- _Problem requirements_
Print exactly the lines below between the line holding "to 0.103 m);" and the line holding "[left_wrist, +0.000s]", inclusive, and nothing more.

Records START

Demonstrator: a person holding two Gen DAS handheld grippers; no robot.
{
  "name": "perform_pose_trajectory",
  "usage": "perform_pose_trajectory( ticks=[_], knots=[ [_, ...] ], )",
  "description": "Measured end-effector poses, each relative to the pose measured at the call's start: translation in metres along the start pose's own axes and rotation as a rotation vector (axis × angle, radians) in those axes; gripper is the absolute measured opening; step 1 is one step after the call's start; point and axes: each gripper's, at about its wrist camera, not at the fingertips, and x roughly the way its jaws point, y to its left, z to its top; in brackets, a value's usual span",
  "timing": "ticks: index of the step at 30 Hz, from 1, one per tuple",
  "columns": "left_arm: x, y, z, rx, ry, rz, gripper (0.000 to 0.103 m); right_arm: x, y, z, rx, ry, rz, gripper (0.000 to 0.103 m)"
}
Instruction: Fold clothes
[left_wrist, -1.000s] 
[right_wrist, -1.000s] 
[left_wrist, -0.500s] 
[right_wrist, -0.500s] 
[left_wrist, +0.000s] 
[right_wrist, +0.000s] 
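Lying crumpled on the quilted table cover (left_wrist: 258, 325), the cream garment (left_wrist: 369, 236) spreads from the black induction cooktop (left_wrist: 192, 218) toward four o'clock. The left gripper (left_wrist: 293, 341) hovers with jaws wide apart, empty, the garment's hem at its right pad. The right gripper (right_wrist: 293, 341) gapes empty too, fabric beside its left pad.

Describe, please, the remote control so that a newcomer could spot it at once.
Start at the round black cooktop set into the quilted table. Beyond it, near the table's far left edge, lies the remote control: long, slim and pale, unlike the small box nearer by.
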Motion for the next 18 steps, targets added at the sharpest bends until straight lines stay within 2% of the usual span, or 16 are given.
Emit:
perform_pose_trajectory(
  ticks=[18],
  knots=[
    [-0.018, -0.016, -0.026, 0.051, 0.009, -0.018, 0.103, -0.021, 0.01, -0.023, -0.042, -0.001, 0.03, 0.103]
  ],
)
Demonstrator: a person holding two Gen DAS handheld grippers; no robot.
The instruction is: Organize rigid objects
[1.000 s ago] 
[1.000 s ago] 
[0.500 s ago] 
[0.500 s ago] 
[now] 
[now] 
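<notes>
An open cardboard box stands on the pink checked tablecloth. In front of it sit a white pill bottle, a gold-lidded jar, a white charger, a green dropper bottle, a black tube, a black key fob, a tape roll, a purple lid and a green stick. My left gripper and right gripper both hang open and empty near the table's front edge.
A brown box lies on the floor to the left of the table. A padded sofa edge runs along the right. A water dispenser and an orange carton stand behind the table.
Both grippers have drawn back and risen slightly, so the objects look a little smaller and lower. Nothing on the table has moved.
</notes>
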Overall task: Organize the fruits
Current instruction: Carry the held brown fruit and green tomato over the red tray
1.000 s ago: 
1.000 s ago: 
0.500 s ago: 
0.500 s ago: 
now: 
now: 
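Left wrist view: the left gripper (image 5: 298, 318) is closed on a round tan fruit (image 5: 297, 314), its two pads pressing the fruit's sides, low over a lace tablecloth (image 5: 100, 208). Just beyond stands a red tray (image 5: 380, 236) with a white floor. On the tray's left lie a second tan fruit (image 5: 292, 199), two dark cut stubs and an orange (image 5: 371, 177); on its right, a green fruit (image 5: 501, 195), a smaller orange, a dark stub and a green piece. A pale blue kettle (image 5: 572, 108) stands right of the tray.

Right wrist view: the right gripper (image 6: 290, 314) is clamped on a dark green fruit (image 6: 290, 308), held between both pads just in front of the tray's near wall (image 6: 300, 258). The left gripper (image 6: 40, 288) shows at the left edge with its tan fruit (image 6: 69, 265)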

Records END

- _Solution to this problem_
  "columns": "left_arm: x, y, z, rx, ry, rz, gripper (0.000 to 0.103 m); right_arm: x, y, z, rx, ry, rz, gripper (0.000 to 0.103 m)"
}
Instruction: Fold clothes
[left_wrist, -1.000s] 
[right_wrist, -1.000s] 
[left_wrist, -0.500s] 
[right_wrist, -0.500s] 
[left_wrist, +0.000s] 

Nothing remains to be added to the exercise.